▶ [WHAT YOU WILL DO] Look below for the line that has "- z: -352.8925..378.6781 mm". Set down the lines from there through the line that has "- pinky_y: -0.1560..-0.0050", exactly as written.

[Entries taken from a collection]

++++++++

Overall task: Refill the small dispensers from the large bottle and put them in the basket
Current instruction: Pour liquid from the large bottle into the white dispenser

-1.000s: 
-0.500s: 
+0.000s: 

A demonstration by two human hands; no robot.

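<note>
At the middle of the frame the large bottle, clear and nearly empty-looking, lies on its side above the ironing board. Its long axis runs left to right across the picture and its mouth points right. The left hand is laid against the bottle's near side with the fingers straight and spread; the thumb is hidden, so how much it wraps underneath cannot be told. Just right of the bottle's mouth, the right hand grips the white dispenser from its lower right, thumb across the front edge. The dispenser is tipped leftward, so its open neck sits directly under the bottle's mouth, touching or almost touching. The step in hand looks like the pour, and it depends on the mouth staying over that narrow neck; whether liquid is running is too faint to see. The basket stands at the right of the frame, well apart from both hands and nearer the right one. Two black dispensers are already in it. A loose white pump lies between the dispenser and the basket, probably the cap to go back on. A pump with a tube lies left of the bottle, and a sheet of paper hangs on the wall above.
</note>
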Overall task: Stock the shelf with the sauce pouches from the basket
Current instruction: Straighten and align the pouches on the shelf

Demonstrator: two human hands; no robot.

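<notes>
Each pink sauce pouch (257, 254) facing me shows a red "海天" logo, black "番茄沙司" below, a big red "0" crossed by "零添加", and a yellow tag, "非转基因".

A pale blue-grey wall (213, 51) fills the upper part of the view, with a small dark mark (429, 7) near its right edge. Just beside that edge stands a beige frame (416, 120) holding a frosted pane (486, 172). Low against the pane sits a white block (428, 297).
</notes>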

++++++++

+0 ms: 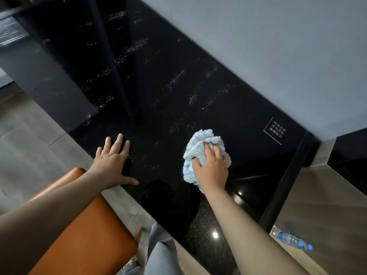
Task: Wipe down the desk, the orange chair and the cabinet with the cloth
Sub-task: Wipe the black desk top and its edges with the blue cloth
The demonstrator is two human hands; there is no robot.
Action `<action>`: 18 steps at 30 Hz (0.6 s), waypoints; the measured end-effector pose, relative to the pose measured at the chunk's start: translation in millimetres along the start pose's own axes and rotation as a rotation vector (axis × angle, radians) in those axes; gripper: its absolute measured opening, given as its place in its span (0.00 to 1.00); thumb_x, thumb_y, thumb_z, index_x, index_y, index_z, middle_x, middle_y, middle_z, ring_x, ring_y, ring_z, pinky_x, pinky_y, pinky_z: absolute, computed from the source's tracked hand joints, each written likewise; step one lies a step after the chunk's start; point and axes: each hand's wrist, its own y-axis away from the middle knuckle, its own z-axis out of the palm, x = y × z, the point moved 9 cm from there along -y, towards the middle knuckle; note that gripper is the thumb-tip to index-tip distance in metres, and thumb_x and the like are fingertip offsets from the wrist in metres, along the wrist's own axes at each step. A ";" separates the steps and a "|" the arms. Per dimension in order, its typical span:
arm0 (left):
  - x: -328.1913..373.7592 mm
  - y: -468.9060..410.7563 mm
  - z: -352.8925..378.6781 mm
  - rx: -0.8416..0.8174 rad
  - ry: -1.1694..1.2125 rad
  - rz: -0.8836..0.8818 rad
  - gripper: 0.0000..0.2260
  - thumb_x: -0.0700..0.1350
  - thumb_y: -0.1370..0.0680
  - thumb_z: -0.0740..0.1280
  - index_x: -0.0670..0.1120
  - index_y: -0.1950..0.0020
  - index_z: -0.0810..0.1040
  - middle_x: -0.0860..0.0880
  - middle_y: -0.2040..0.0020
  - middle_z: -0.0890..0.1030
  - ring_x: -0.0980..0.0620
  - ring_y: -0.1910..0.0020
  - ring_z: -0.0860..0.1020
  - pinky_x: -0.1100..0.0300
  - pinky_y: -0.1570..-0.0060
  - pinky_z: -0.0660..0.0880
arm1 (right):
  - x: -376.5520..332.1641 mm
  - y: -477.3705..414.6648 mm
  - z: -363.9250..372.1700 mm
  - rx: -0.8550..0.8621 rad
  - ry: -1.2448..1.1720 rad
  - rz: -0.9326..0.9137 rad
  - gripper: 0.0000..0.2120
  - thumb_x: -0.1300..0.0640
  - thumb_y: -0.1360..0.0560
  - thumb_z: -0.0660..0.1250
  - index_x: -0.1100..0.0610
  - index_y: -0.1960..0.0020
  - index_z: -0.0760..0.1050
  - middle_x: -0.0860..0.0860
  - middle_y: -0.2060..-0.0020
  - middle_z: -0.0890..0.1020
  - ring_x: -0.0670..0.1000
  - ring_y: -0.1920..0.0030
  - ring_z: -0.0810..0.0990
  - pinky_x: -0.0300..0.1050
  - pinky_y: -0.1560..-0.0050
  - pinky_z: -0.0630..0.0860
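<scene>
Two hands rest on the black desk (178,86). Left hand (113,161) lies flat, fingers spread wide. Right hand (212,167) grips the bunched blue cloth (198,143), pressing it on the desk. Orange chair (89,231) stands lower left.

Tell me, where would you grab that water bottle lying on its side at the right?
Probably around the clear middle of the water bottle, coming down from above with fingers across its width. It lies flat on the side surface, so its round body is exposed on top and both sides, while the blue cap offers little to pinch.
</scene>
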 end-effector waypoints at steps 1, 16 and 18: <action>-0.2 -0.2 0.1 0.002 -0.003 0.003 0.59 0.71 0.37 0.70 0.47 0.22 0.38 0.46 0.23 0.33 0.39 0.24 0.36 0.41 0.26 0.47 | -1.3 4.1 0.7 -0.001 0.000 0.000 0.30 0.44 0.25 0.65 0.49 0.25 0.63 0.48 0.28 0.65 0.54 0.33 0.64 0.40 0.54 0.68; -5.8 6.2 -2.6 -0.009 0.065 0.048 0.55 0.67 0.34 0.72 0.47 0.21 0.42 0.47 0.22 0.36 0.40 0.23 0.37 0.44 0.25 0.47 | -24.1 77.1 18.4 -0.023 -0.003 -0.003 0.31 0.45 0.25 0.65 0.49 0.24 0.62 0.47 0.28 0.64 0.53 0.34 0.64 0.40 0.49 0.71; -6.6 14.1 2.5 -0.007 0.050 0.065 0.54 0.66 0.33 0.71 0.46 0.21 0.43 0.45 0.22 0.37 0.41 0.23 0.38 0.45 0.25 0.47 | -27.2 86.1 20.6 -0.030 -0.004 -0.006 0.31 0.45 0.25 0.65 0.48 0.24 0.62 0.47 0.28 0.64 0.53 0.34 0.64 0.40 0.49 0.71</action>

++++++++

▶ [WRITTEN REPLY]
  - z: -352.8925..378.6781 mm
  - rx: -0.8416..0.8174 rad
  - ry: -1.1694..1.2125 rad
  - rz: -0.8836..0.8818 rad
  - gripper: 0.0000..0.2260
  - thumb_x: -0.0700..0.1350
  - thumb_y: -0.1370..0.0680
  - thumb_z: -0.0740..0.1280
  - index_x: -0.0670..0.1120
  - index_y: -0.1950..0.0020
  - index_z: -0.0810..0.1040
  - middle_x: -0.0860..0.0880
  - middle_y: -0.2040..0.0020
  - middle_z: -0.0890..0.1030
  - ring_x: -0.0980..0.0620
  - ring_y: -0.1910..0.0020
  - ring_z: -0.0860..0.1020
  - pinky_x: -0.1100..0.0300
  - pinky_y: -0.1570..-0.0060
  - pinky_z: -0.0660..0.0880
arm1 (right):
  - x: -376.5520..332.1641 mm
  - y: -477.3705..414.6648 mm
  - z: -363.9250..372.1700 mm
  - rx: -0.8550..0.8621 rad
  - ry: -1.2448..1.1720 rad
  - rz: -0.9326..0.9137 rad
  - gripper: 0.0000..0.2120
  - thumb_x: -0.1300..0.0640
  - thumb_y: -0.1360..0.0560
  - thumb_z: -0.0660..0.1250
  - index_x: -0.1100..0.0610
  - index_y: -0.1960..0.0020
  - index_z: -0.0760..0.1050
  - middle_x: -0.0860..0.0860
  - middle_y: -0.2060..-0.0020
  - middle_z: -0.0890..0.1020
  - ring_x: -0.0670..0.1000
  - ring_y: -0.1920..0.0030
  - ring_z: -0.0810..0.0990
  - pinky_x: -0.0300..0.1050
  - pinky_y: -0.1560..-0.0050

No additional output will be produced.